California State Legislature
- Full name: Fair, Accurate, Inclusive, and Respectful Education Act
- Introduced: December 13, 2010
- Assembly voted: July 5, 2011
- Senate voted: April 14, 2011
- Signed into law: July 14, 2011
- Sponsor(s): Sen. Mark Leno, Assem. Tom Ammiano
- Governor: Jerry Brown
- Code: Education Code
- Section: 51204.5, 51500, 51501, 60040, and 60044
- Resolution: SB 48
- Website: http://info.sen.ca.gov/pub/11-12/bill/sen/sb_0001-0050/sb_48_bill_20110714_chaptered.html

Status: Current legislation

= FAIR Education Act =

2011 California law

Fair, Accurate, Inclusive, and Respectful Education Act, also known as the FAIR Education Act (Senate Bill 48) and informally described by media outlets as the LGBT History Bill, is a California law which compels the inclusion of the political, economic, and social contributions of persons with disabilities and lesbian, gay, bisexual, and transgender people into educational textbooks and the social studies curricula in California public schools by amending the California Education Code. It also revises the previous designation of "black Americans, American Indians, Mexicans, Asians, [and] Pacific Island people" into a list considered Indigenous peoples of the Americas. It would also amend an existing law by adding sexual orientation and religion into a list of characteristics (which already includes race, ethnicity, nationality, gender, and disability) that schools are prohibited from sponsoring negative activities about or teaching students about in an adverse way.
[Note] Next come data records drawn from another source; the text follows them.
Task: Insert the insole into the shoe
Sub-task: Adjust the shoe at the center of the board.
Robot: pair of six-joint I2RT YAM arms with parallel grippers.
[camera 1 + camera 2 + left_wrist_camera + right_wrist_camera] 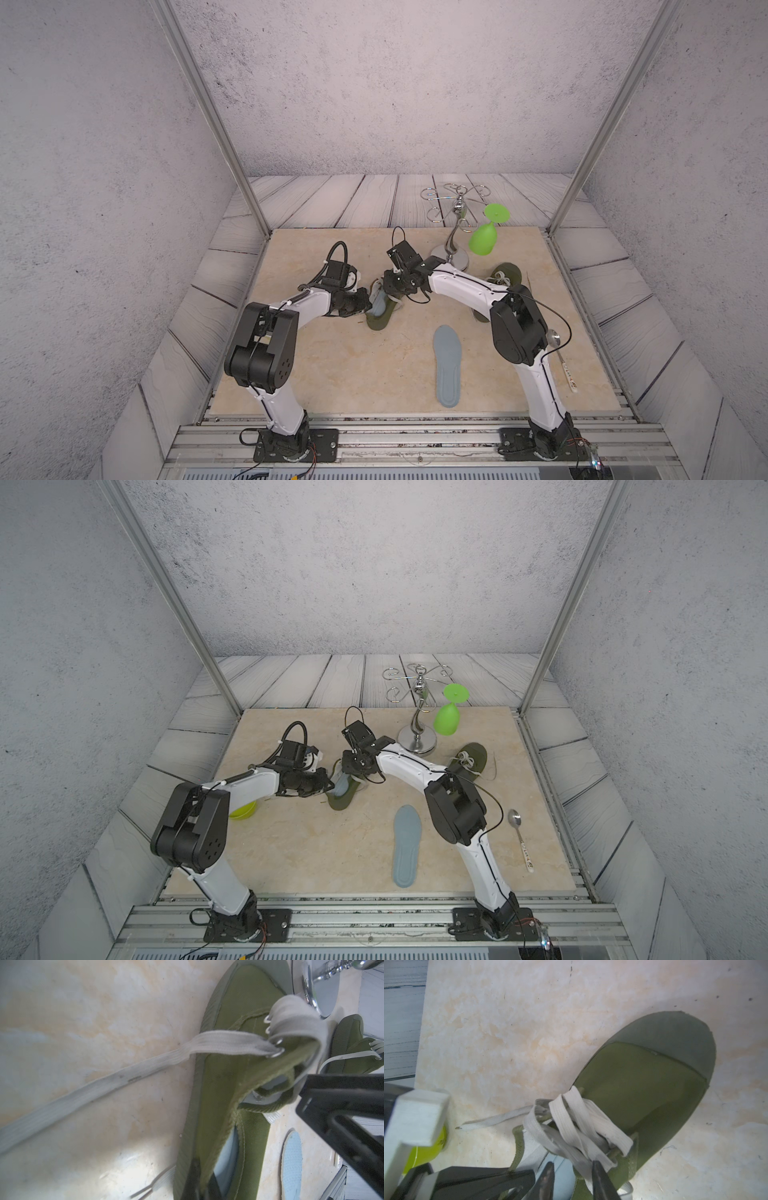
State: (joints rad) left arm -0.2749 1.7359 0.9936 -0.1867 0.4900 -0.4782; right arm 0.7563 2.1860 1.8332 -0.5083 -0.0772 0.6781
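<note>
Nearest, a loose blue-grey insole [447,365] flat on the beige slab [332,374], apart from both arms. Further back, an olive shoe [380,318] with a 2nd insole [379,306] partly inside. Left gripper [200,1180] clamped tight on the shoe's side wall. Right gripper [572,1178] part-open over the white laces [581,1130]; grip impossible to tell. Beyond, another olive shoe [505,274], a chrome rack [455,224] holding a green glass [482,241].

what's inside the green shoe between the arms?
A light blue insole lies in the green shoe, its heel end showing through the opening. The toe end is hidden by the upper and laces.
</note>
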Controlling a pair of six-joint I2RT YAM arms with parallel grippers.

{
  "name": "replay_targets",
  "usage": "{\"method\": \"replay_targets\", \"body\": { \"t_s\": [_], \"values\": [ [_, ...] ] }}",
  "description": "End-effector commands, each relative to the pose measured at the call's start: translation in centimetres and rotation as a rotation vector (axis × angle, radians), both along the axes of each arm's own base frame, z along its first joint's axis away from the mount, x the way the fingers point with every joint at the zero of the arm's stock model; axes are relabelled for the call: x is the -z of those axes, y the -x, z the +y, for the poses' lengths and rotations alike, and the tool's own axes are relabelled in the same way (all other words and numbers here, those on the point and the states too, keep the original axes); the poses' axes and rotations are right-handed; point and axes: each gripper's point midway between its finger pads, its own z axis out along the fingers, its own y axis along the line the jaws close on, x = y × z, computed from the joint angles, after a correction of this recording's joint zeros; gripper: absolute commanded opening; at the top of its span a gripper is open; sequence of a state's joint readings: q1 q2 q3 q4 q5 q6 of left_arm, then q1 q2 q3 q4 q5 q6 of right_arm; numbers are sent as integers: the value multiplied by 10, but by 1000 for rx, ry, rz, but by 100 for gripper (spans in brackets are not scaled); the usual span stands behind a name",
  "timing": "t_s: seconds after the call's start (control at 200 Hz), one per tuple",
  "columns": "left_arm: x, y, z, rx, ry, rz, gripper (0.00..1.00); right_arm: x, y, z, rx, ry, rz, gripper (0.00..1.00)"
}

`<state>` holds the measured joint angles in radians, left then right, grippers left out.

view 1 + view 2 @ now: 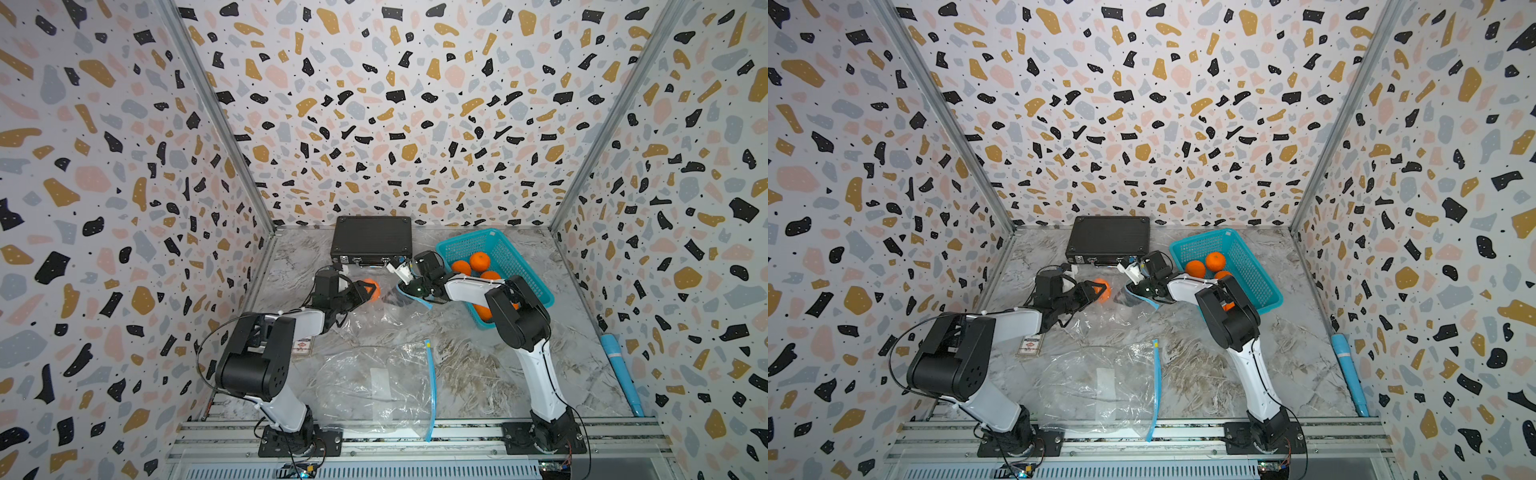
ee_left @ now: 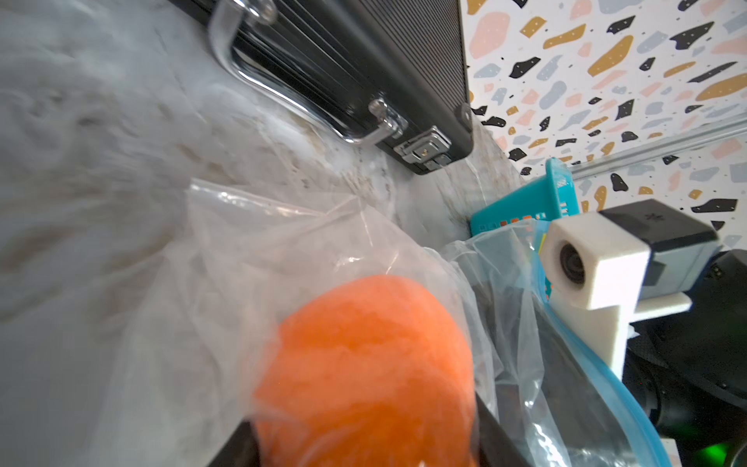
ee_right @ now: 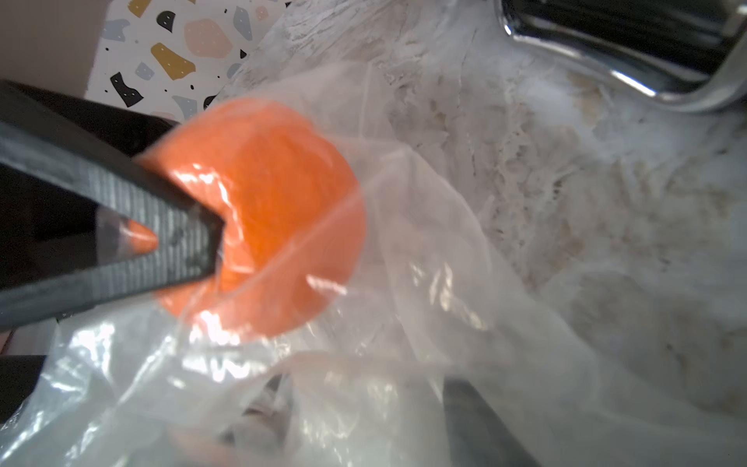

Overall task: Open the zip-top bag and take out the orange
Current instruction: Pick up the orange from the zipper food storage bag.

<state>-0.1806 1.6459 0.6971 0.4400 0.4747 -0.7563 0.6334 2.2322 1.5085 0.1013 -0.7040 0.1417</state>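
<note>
Holding the orange: the left gripper [image 1: 365,290] is clamped on the orange [image 1: 375,292] through clear film. In the right wrist view one ribbed finger [image 3: 153,226] lies across the fruit.
Orange: it sits inside the zip-top bag [image 1: 384,309], at the end away from the zip. It is just in front of the black case [image 1: 371,239] and left of the basket [image 1: 513,266].
Zip-top bag: crumpled and stretched between the two grippers. Its blue zip rim [image 2: 598,364] curls around the right gripper's tip.
Right gripper [image 1: 406,291]: at the bag's mouth, facing the left gripper. Film and the rim hide its fingers, so I cannot tell whether they are spread or pinched on the plastic.
Basket: teal, at the right rear of the marble table [image 1: 478,365]. It holds several loose oranges [image 1: 480,261], and the right arm crosses its near corner.
Second bag [image 1: 374,382]: clear, lying flat near the front edge, with its blue zip strip [image 1: 431,386] on the right side.
Blue tube [image 1: 619,374]: lies along the right wall.
</note>
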Motion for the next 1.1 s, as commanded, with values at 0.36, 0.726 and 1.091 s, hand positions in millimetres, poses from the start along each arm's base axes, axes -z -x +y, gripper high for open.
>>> {"method": "replay_targets", "body": {
  "t_s": [0.36,0.726,1.091],
  "values": [
    [12,-2,-30,96,117,24,66,-41,-2,10,-29,-116,-174,95],
    [-19,-9,3,-4,-66,-8,99,-26,-16,11,7,-56,-171,97],
    [5,-40,12,19,-82,11,85,-34,-16,22,-17,-79,-118,98]
  ]
}}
In particular, according to chief author Sen. Mark Leno, it "ensures that the historical contributions of lesbian, gay, bisexual and transgender people are accurately and fairly portrayed in instructional materials by adding LGBT people to the existing list of under-represented cultural and ethnic groups already included in the state’s inclusionary education requirements." It is notable that the law does not include an opt-out option for parents who do not wish to have their children learn about LGBT topics in school.

The bill was introduced into the Senate on December 13, 2010, and was finally passed 23–14 on April 14, 2011. The bill was then passed by the Assembly on July 5 by a vote of 49–25. Governor Jerry Brown, who has historically opposed Proposition 8 and has generally supported LGBT rights in the state, signed the bill into law on July 14. Governor Brown said however that state textbooks probably would not be updated to reflect the requirements of the law until 2015.

It is supported by the GSA Network and Equality California, and the National Center for Lesbian Rights welcomed its ratification into law. The California Teachers Association's President Dean Vogel stated, “We believe that curricula should address the common values of the society, promote respect for diversity and cooperation, and prepare students to compete in, and cope with a complex and rapidly evolving society. SB 48 does that by helping to ensure that curricular materials include the contributions of persons with disabilities, lesbian, gay, bisexual, and transgender Americans to the development of California and United States.”

It is opposed by the state Republican Party and socially conservative organizations. A conservative group called Stop SB 48 collected signatures to place a referendum on the June 2012 statewide ballot, but was unsuccessful.

==Legislative history==

| Session | Bill number(s) | Date introduced | Sponsor(s) | # of cosponsors | Latest status |
| 2010–2011 | [SB 48] | December 13, 2010 | Sen. Mark Leno (D-San Francisco) | 5 | Passed in Senate Education Committee on March 23, 2011, on a 6–3 vote. Passed by the Senate Judiciary Committee on April 4, 2011, on a 3–2 vote. Passed by the California Senate 23–14 on April 14, 2011 |
| [?] | ? | Assemb. Tom Ammiano (D-San Francisco) | 13 | Passed the Assembly (49-25) on July 5 |

==Criticism==
In October, 2011, Stop SB 48 failed to collect enough signatures for the issue to be placed on a referendum in June 2012. Opponents of the bill will have other opportunities to overturn the law via a ballot initiative or a constitutional amendment. The constitutional amendment option demands even more signatures and is thus more costly. The repeal campaign has been accused of exaggerating the bill's effects in order to convince people to sign petitions. The Courage Campaign filed a formal complaint with the California Attorney General, District Attorney, and the Oceanside City Attorney on behalf of the witness, Max Disposti. The Courage campaign also started an online petition asking for an investigation into the tactics of Stop SB 48. LGBT rights groups feared that it will be difficult to defend the law if it were to go to a popular vote.

In November 2011, Stop SB 48 sent out an e-mail to their supporters telling them that they indeed plan to pursue a ballot initiative to try and repeal SB 48. There are actually two proposals that were submitted to the California Attorney General to be cleared for the collection of signatures. One seeks to outright repeal SB 48, while the other seeks to grant parents the right to opt their children out of such instruction. The initiative to repeal SB 48 failed to gather enough signatures to qualify for the ballot, gathering only about 460,000 of the 504,760 required. The other initiative was withdrawn.